Install (development)

  1. Clone repository
git clone <repo-url>
cd climdata
  1. Create virtualenv and install deps
python -m venv .venv
source .venv/bin/activate
pip install -U pip
pip install -e ".[dev]"   # or pip install -r requirements.txt

Quick CLI (Hydra) usage

Hydra reads configs from conf/. Override any config value on the CLI.

Examples:

# Region extraction (saves NetCDF by default when region is used)
python examples/climdata_cli.py dataset=CMIP region=europe time_range.start_date=2010-01-01 time_range.end_date=2010-12-31

# Point extraction (saves CSV)
python examples/climdata_cli.py dataset=MSWX lat=52.5 lon=13.4 variables=['tas','pr'] time_range.start_date=2000-01-01

# HYRAS / DWD (point only)
python examples/climdata_cli.py dataset=HYRAS lat=52 lon=10

Notes:

  • Use dataset=<MSWX|CMIP|DWD|HYRAS> in CLI.
  • Override any config key: e.g. time_range.start_date=2000-01-01.
  • DWD/HYRAS: region (box) extraction is not supported — script will raise an error if attempted.

Programmatic usage

Use the wrapper to compose configs, preprocess AOI, extract, and save.

from climdata.utils.wrapper import extract_data

# returns (cfg, filename, ds, index) when save_to_file=True
cfg, filename, ds, index = extract_data(cfg_name="config", overrides=["dataset=MSWX","lat=52.5","lon=13.4"])
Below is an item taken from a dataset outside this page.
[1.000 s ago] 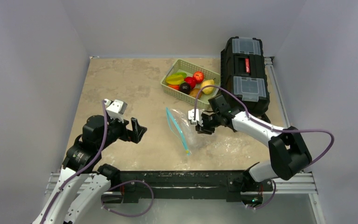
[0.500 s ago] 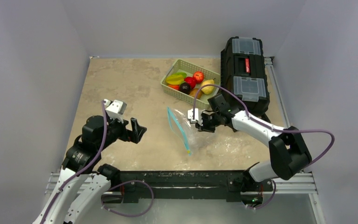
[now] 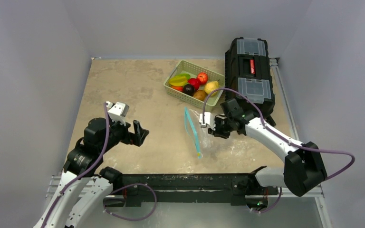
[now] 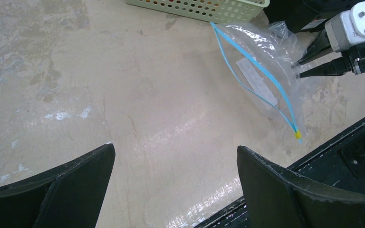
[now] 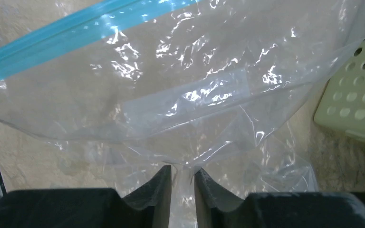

Or use the dataset classes directly:

import climdata, xarray as xr
cmip = climdata.CMIP(cfg)
cmip.fetch()
cmip.load()
cmip.extract(box=cfg.bounds[cfg.region])
cmip.save_netcdf("output.nc")

Configs

  • Config files live in climdata/conf/. There are dataset-specific config entry points e.g. config_cmip, config_mswx, etc.
  • Filename templates are configurable in cfg.output:
    • cfg.output.filename_nc
    • cfg.output.filename_csv
    • cfg.output.filename_zarr

The wrapper generates filenames via get_output_filename(cfg, output_type, ...) using cfg.bounds, cfg.time_range, etc.

Output CSV format

CSV produced by save_csv is standardized to the long form with columns (where available):

  • source_id, experiment_id, table_id, time, lat, lon, variable, value, units

This ensures a single value column and a variable column for stacked variables.

Common issues & tips

  • NetCDF write ValueError (datetime encoding): call ds["time"].encoding.clear() before to_netcdf() (wrapper handles this).
  • PermissionError writing files: ensure output directory is writable or write to /tmp/ (or adjust permissions).
  • CMIP cloud access requires network access — use the Pangeo intake catalog URL already referenced in code.

AOI handling

preprocess_aoi(cfg) accepts:

  • GeoJSON strings / Feature / FeatureCollection
  • Point → sets cfg.lat, cfg.lon
  • Polygon or bbox → sets cfg.bounds['custom'] and cfg.region='custom'

HYRAS support

HYRAS class mirrors MSWX design:

  • fetch() / load() / extract(point=...) / save_csv() / save_netcdf()
  • HYRAS extraction currently supports point extraction; attempt to use a region will raise an error.

Development & provenance

  • CI: add GitHub Actions workflows to run tests and build/publish to PyPI.
  • Keep config and runtime overrides in Hydra to enable reproducible runs.
  • Include CITATION.cff, license, and a changelog for FAIR discoverability.

Contributing

  • Run tests: pytest
  • Style: follow repository linting config
  • Open PRs against main with tests and a short changelog entry

License

Specify the license (e.g. MIT or Apache 2.0) in LICENSE.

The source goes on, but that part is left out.